• Task objective: How many lines in the records below contain "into"? Reply with the number alone.

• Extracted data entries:
═══

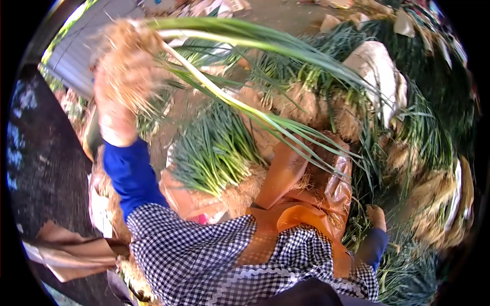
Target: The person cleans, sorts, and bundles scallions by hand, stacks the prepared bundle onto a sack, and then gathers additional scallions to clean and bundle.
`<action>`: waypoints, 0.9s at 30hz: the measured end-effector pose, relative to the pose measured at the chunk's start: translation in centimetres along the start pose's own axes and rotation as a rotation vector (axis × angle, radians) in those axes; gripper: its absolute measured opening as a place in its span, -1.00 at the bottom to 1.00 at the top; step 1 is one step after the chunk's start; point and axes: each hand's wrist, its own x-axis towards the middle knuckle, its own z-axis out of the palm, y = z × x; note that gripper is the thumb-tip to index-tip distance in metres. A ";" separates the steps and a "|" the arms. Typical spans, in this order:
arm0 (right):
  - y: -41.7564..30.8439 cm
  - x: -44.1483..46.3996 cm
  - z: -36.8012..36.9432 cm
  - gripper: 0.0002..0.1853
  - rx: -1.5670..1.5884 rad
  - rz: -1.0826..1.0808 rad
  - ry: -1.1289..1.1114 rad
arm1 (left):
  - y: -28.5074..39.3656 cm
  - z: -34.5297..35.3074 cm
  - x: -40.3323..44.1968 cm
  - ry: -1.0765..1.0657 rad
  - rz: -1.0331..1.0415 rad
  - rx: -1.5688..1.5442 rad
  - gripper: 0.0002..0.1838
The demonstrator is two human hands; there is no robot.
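My left hand (116,94) is raised at the upper left, closed around the root end of a few long green onions (219,92). Pale, hairy roots (127,41) bristle over the fingers, smeared by motion, and the green leaves stretch to the right across the view. Low on the right, my right hand (376,218) is beside loose leaves (360,224), its fingers curled; what they hold, if anything, is hard to make out. Between my arms, a bundle of green onions (217,150) lies with its roots toward me.
An orange-brown plastic apron (291,176) covers my lap. More green onion bunches (306,71) lie ahead and to the right, with a whitish sack (375,71) among them. At the left is a dark panel (46,168), with brown cloth (76,252) below it.
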 end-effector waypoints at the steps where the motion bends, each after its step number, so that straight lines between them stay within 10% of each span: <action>1: 0.1 0.4 0.4 -0.51 0.066 0.055 -0.034 | 2.4 -0.8 -0.1 -0.008 0.028 0.030 -0.56; 5: 1.6 1.5 0.8 -0.49 -0.008 -0.072 -0.096 | 8.5 -2.3 -1.1 0.016 0.171 0.260 -0.59; 10: 2.2 1.1 -0.1 -0.55 0.337 0.080 -0.234 | 7.5 -5.1 -2.7 0.482 0.368 0.683 -0.63; 15: 2.8 -0.1 -1.8 -0.56 0.042 0.101 -0.227 | 1.5 -12.0 -6.9 0.912 0.303 0.813 -0.67; 23: 1.8 -5.2 -1.8 -0.60 0.217 0.012 -0.209 | -28.6 -24.3 -26.9 0.782 -0.224 -0.380 -0.65; 25: 4.7 -4.5 -1.0 -0.62 0.142 0.029 -0.248 | -34.4 -20.6 -29.4 1.233 -0.743 -0.198 -0.60; 27: 7.8 -3.8 -0.8 -0.62 0.198 0.056 -0.281 | -41.7 -23.2 -34.7 0.641 -0.616 0.125 -0.59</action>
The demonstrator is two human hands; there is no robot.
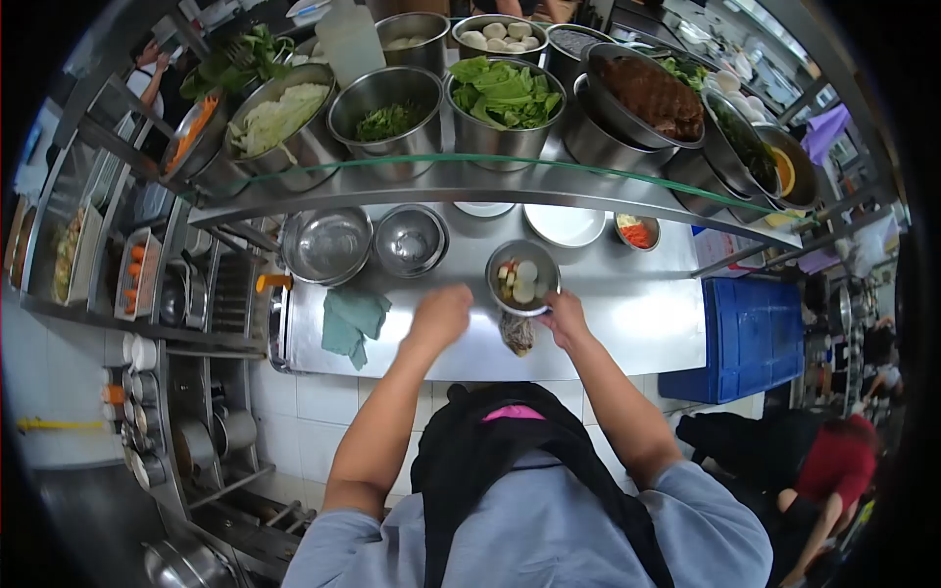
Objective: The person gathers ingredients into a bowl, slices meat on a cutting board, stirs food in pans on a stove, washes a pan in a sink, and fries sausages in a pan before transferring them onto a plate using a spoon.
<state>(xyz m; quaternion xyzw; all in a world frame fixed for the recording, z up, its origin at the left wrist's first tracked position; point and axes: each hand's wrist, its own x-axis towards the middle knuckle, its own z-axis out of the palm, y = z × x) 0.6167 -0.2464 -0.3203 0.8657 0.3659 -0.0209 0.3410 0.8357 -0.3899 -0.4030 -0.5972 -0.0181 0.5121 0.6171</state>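
Observation:
My right hand (pixel 565 318) grips the rim of a small metal bowl (pixel 497 257), which is tilted a little above the steel counter. Pale round slices (pixel 526 279) and some chunks with a reddish piece lie in the bowl. To the left of it, my left hand (pixel 443 312) is raised over the counter with its fingers curled together; whatever they may hold is hidden. A small clear plastic bag with brownish contents (pixel 517 335) rests on the counter just below the bowl, between my hands.
A green cloth (pixel 355 325) and stacked metal bowls (pixel 409 238) are on the left. White plates (pixel 566 225) and a bowl of chopped orange and yellow pieces (pixel 638 232) stand behind. Overhead runs a shelf (pixel 490 183) of vegetable pots. A blue bin (pixel 750 338) and a bending person (pixel 833 461) are at right.

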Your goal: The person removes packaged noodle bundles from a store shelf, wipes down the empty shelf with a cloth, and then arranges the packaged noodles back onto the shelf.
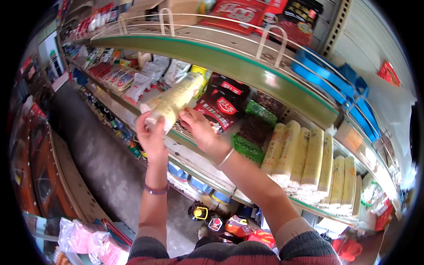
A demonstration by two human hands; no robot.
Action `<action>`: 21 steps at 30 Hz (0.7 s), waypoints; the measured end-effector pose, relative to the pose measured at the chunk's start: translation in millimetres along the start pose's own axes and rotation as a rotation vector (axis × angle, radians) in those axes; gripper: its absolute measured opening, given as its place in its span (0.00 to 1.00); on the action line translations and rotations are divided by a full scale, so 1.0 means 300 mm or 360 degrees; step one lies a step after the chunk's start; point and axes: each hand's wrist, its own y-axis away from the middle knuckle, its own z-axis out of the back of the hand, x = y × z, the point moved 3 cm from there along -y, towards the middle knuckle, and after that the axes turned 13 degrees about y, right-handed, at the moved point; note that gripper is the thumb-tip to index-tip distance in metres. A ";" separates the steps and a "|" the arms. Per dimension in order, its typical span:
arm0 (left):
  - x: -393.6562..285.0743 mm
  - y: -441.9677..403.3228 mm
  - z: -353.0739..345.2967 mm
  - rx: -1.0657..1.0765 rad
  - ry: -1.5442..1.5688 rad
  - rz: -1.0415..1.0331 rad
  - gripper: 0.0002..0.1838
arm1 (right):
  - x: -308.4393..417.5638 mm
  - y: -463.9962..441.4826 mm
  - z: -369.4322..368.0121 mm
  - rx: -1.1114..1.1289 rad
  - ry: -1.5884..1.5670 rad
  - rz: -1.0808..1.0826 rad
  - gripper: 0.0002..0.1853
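Note:
A long, pale yellow cylindrical pack of dried noodles [176,98] is tilted in front of the middle shelf, its whitish lower end toward me. My left hand [151,134] is closed around that lower end, with the thumb on the wrapper. On the pack's right side, my right hand [199,127] grips the edge with bent fingers; some fingertips are hidden behind it. Similar yellow noodle packs [293,150] lie in a row on the shelf to the right. Just beyond my right hand are dark red-and-black food bags [223,106].
Overhead runs a shelf with a green edge [212,57] and a wire rail. A green basket [248,148] holds dark goods. Blue plastic trays [327,70] sit upper right. Bottles and bags stand on the floor near my feet. A grey aisle floor [97,154] stretches away left.

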 end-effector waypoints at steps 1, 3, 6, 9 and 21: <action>-0.040 0.047 -0.025 -0.0024 0.0040 0.0059 0.19 | 0.007 0.035 -0.003 -0.0012 -0.0101 0.0065 0.37; -0.109 0.154 -0.072 -0.0024 0.0099 0.0174 0.18 | 0.056 0.131 -0.004 -0.0075 -0.0166 0.0207 0.42; -0.139 0.342 -0.119 0.0142 0.0144 0.0281 0.18 | 0.069 0.288 0.022 -0.0220 -0.0112 0.0414 0.46; -0.160 0.542 -0.199 0.0306 0.0119 0.0370 0.16 | 0.102 0.500 0.095 -0.0389 -0.0020 0.0406 0.45; -0.208 1.260 -0.587 0.1339 0.0239 0.0451 0.29 | 0.330 1.395 0.521 -0.0831 0.0239 0.0372 0.43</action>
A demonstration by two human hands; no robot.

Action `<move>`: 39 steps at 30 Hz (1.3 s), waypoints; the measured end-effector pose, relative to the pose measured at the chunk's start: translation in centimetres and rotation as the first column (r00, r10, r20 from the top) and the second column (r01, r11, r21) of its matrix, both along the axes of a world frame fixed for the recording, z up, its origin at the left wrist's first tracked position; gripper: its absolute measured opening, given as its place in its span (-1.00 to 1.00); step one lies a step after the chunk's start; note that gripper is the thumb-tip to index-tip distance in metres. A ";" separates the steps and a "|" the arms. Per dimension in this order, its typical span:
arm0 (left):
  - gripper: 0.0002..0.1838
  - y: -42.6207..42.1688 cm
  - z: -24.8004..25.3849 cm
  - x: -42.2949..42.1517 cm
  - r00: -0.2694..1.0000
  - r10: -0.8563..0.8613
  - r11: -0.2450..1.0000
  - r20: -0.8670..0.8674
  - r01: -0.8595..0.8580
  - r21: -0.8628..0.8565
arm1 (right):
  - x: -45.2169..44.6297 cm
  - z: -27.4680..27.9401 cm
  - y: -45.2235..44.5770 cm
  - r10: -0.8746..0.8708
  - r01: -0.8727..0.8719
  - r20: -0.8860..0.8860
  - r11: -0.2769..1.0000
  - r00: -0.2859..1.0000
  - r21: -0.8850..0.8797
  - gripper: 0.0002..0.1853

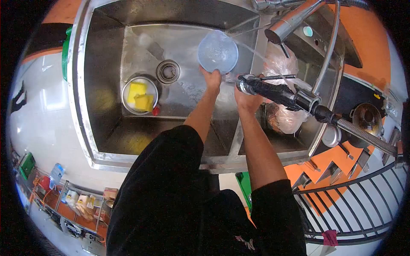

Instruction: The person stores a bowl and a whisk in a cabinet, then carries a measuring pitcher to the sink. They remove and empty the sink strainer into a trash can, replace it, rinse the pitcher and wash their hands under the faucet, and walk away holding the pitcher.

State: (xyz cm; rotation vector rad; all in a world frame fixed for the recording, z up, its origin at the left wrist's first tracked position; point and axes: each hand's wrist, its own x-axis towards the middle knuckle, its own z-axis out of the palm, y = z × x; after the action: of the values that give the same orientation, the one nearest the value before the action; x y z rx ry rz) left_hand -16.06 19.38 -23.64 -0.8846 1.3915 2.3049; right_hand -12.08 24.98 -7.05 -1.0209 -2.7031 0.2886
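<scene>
My left hand (211, 80) grips the near rim of a pale blue bowl (218, 52), thumb on its edge. Water fills the bowl, its surface rippled, and thin streams of water cross the air at its right side. My right hand (247, 101) is by the sink divider, under the black-taped spray nozzle (273, 91). The nozzle covers its fingers, so whether they hold anything is hidden. In the large basin, a round metal bowl (124, 96) contains yellow sponges (137, 91), with a small red object (156, 111) beside it.
Left of the bowl lies the drain (168, 71) of the steel sink (81, 106). The smaller right basin holds clear plastic bags (288, 117). A metal faucet (284, 30) overhangs the divider, and a ribbed hose (367, 136) runs right. Beyond stand a wok (367, 119) and black railing (354, 200).
</scene>
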 end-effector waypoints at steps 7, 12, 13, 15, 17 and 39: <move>-0.08 -1.1 2.1 -0.4 0.998 -0.060 0.986 -0.026 0.064 0.151 | -0.1 0.0 0.1 0.008 -0.008 0.022 1.000 1.000 -0.023 -0.50; -0.10 -2.6 3.8 -0.6 0.988 -0.154 0.975 -0.022 0.156 0.157 | -0.1 -0.3 0.1 -0.058 0.060 0.036 0.997 0.998 -0.044 -0.51; -0.11 -2.6 3.0 -0.3 0.990 -0.131 0.980 -0.048 0.137 0.145 | -0.1 -0.3 -0.1 -0.050 0.050 0.012 0.999 0.999 -0.011 -0.50; -0.11 -2.7 1.7 0.5 0.992 -0.087 0.987 -0.097 0.099 0.125 | 0.1 -0.4 -0.3 -0.031 0.033 -0.031 0.998 0.999 0.057 -0.46; -0.10 -3.7 2.0 1.1 0.986 -0.106 0.981 -0.132 0.125 0.148 | 0.3 -0.3 0.2 -0.012 0.012 0.009 1.000 1.000 -0.027 -0.41; -0.24 -20.9 19.7 10.0 0.943 -0.332 0.943 -0.023 0.331 -0.042 | 1.0 2.3 -1.3 0.064 -0.177 0.332 0.930 0.941 0.323 -0.31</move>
State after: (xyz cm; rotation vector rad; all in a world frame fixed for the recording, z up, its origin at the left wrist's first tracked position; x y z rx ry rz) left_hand -6.07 -1.53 -3.89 -0.5735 1.4727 2.0495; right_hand -11.07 23.66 -4.74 -0.8542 -2.9544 -0.3600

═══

• Solution for this task: 2